Overall Equipment Effectiveness (OEE) has long been the gold standard for measuring operational efficiency in manufacturing. It reflects how productively machines and equipment are used by combining availability, performance, and quality into one value.
However, OEE captures only a segment of a plant’s real potential. It measures how efficiently a machine performs during planned production time, but not how fully it is utilized overall—or how external factors influence performance.
That’s where complementary KPIs come in: TEEP, OAE, and OLE. Together they provide a complete view of efficiency, capacity, and productivity.

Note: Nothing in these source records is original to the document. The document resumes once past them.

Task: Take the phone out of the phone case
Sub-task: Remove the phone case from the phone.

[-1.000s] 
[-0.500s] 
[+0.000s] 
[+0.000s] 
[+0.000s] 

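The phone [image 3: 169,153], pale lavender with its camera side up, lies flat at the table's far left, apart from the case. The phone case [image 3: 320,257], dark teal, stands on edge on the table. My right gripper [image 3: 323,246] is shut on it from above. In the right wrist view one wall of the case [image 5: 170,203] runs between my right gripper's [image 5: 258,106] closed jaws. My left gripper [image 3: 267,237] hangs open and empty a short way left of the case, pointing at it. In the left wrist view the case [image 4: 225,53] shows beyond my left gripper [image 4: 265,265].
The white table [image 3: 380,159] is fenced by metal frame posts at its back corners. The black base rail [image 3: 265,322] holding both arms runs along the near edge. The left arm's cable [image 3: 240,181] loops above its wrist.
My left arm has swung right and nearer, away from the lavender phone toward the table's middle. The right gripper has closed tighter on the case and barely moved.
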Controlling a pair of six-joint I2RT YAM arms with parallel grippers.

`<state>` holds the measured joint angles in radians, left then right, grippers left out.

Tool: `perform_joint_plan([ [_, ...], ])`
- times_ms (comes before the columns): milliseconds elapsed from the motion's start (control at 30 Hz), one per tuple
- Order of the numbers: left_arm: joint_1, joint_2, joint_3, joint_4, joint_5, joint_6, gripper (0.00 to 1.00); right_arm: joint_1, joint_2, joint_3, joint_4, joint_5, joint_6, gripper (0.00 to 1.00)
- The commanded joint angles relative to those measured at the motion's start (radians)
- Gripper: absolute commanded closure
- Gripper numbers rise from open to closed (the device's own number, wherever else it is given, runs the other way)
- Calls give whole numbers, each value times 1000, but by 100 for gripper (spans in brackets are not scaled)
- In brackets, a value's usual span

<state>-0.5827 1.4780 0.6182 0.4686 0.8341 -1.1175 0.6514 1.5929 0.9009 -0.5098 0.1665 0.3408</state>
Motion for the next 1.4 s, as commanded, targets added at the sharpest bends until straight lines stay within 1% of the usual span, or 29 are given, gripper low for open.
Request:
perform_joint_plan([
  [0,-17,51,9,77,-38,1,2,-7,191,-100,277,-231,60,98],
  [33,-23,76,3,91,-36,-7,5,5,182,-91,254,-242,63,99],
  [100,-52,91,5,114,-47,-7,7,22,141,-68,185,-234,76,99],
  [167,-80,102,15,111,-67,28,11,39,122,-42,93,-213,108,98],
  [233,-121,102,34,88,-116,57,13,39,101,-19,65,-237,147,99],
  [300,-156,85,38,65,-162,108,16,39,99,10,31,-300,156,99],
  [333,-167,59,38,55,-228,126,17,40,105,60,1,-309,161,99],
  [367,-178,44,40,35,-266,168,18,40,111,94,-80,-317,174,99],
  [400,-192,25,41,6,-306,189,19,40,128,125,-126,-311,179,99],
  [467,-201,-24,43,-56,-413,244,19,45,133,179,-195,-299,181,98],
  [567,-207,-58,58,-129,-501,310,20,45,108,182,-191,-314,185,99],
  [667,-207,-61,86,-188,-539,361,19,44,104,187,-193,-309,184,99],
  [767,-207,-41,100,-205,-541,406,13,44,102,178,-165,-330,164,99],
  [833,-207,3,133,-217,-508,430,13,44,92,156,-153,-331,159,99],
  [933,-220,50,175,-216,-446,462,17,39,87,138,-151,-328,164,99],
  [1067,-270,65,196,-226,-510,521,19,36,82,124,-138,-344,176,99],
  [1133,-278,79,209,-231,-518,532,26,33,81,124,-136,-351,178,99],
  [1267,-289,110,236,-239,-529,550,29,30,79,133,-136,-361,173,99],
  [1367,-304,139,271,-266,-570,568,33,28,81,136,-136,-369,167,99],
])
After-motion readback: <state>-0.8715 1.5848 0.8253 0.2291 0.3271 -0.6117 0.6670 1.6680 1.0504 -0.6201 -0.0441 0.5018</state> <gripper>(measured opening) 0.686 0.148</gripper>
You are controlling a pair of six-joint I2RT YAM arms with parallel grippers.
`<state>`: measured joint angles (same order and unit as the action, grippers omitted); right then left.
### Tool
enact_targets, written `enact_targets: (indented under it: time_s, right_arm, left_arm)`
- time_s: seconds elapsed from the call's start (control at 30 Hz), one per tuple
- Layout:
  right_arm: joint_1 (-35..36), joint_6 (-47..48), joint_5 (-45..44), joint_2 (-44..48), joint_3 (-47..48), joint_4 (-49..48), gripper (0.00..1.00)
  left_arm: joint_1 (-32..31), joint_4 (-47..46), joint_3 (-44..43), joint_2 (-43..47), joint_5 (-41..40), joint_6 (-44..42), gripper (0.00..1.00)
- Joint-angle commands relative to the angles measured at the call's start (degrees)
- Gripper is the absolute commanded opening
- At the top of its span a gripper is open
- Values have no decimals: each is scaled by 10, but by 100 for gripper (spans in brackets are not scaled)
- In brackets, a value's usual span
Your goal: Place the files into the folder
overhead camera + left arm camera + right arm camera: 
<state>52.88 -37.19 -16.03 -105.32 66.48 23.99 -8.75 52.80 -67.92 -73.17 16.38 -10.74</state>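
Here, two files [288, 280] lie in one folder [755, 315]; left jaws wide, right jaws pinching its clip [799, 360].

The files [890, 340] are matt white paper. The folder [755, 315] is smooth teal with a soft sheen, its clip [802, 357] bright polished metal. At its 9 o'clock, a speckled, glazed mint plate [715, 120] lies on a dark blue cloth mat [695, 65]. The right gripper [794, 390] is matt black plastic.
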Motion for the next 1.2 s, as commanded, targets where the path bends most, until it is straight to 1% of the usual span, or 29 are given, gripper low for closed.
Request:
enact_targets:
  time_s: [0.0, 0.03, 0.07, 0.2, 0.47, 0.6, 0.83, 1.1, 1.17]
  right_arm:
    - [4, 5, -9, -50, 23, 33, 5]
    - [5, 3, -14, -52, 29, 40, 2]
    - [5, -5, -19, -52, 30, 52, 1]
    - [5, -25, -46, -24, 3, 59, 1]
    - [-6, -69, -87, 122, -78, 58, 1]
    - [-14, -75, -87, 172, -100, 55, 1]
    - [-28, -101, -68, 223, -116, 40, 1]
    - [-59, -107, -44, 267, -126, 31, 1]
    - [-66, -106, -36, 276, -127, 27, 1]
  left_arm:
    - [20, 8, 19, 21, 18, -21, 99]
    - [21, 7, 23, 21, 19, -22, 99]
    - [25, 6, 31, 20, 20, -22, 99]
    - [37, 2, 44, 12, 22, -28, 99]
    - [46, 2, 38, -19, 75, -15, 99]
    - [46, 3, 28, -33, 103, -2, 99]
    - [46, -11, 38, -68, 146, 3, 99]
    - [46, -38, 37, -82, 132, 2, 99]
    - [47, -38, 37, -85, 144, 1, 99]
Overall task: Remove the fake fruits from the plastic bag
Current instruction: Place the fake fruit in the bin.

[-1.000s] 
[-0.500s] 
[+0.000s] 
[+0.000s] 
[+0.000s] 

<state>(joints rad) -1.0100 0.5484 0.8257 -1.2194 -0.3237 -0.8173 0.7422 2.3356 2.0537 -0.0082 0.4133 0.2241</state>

TEEP expands OEE by including unplanned time. While OEE measures only planned production, TEEP considers the entire calendar—24 hours a day, 7 days a week.
Formula:TEEP = OEE × (Planned Time ÷ Calendar Time)
Example:
A factory with an OEE of 85% running only 16 out of 24 hours per day achieves:TEEP = 0.85 × (16 ÷ 24) = 0.57 → 57%
This means the machine is effectively utilized only 57% of total available time.
Why it matters:
TEEP reveals unused capacity. A company with high OEE but low TEEP has no efficiency issue—it has a capacity utilization problem. This insight is key for investment planning and shift optimization.
OAE broadens the focus from individual machines to the entire production system. While OEE ends at machine level, OAE includes material flow, logistics, changeovers, energy usage, and data losses between assets.
Simplified:OAE = OEE – organizational losses outside the machine.
Example:
A line might achieve 90% OEE, but delayed material deliveries or overloaded buffers reduce real productive output. OAE closes this gap and measures the performance of all assets—machines, materials, and infrastructure.
Why it matters:
OAE serves management and plant leadership by quantifying system-level efficiency and aligning operational improvements with business objectives.
Machines don’t operate alone. OLE introduces the human factor—how effectively people perform their work.
It uses the same three dimensions as OEE: availability, performance, and quality—applied to labor.
Formula:OLE = Availability × Performance × Quality
Example:
Availability (attendance): 95%
Performance (work speed): 90%
Quality (error-free work): 98%OLE = 0.95 × 0.90 × 0.98 = 0.84 → 84%
Why it matters:
OLE highlights how training, experience, communication, and motivation affect productivity. In modern smart factories, where humans and machines operate in sync, OLE is critical for operational excellence.
| KPI | Scope | Focus | Key Question |
|---|---|---|---|
| OEE | Machine / Line | Efficiency during planned time | How well does the machine run? |
| TEEP | Plant | Utilization of total calendar time | How fully is capacity used? |
| OAE | Factory / Network | Systemic losses and flows | How efficient is the production system? |
| OLE | Workforce | Human performance | How effectively does the team work? |
Practical hierarchy:
OEE → operational machine analysis
TEEP → capacity and shift utilization
OAE → plant-level performance
OLE → workforce optimization
Combined, these metrics deliver a 360° view of performance and reveal root causes behind inefficiency.
Historically, OEE, TEEP, OAE, and OLE were tracked separately. Cloud-based MES solutions like SYMESTIC now merge them into one unified KPI system.
A modern MES consolidates:
Machine and process data → OEE & TEEP
Material and logistics data → OAE
Labor and shift data → OLE
This creates a single source of truth for both operational and strategic decisions—from the shop floor to management dashboards.
OEE remains the cornerstone of operational efficiency. Yet only by combining it with TEEP, OAE, and OLE can manufacturers see the full picture:
OEE shows how efficiently machines perform.
TEEP shows how fully capacity is used.
OAE shows how effectively the production system functions.
OLE shows how people contribute to total performance.
Together, they form a comprehensive framework for measuring, comparing, and improving productivity in modern manufacturing.